Note that an Event can hold data of any type (e.g. integers, strings, tuples, lists, trees, graphs and even functions). An important principle is that separation between the view of the system seen by the user and the infrastructure: the details of the processing infrastructure are hidden allowing for multiple different implementations, and the addition of functionality to transparently support non-functional requirements. The functions that we provide for the user to process streams allow the user to only see a simple view of a stream as a list of type alpha: [alpha]
In the rest of the note we describe the stream operators that can be contained in a stream graph.

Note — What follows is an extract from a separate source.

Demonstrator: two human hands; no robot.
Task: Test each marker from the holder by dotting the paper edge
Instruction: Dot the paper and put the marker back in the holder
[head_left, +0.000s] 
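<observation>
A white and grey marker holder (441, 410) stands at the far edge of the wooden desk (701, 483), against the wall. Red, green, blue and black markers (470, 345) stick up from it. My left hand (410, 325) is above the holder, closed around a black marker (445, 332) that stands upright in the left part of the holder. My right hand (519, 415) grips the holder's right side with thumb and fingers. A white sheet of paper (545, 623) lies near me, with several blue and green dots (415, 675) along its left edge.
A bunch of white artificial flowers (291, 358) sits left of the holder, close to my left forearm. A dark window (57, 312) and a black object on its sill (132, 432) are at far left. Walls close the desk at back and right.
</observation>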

One approach to functional stream processing would be to define the stream datatype (so allowing interoperability) but then allow the user to define any functions require that consume and generate streams. We have taken a different approach - by analysis of the literature on stream and complex event processing, and by experimenting with the implementation of a range of applications, we have defined and implemented a library of key functions that an application developer can use to create applications. We believe that this will make it easier to create applications, and it also means that – as will be described – other parts of the infrastructure (including an optimiser) can take advantage of knowledge of the semantics and performance characteristics of these functions that would be difficult to derive automatically from arbitrary, user-defined, functions. There are 6 main tasks any stream processing system must perform:
- Filter (select only those events that match a criterion)
- Map (transform all events into another type of event)
- Window (break a stream of events into a stream of windows of events)
- Merge (combine streams of the same type)
- Join (combine streams of different types)
We now define a set of Haskell functions that implement these operators on the stream datatype defined in the previous section.
The streamFilter function takes a stream as input, and generates a stream containing only those events that meet a user-provided criteria. The type signature is:
streamFilter:: EventFilter alpha -> -- Function applied to each input
-- event to determine if it
-- meets the criteria
Stream alpha -> -- The input stream
Stream alpha -- The output stream
type EventFilter alpha = alpha -> Bool -- type of the filter function
This illustrates the fact that the user does not need to know or understand the exact format of the events as seen by the infrastructure: they only need provide a function of type EventFilter to filter out all events whose value does not meet a particular criterion. This user-provided function is applied by the infrastructure to each the value in each element of the stream, and only those that return “True” are selected.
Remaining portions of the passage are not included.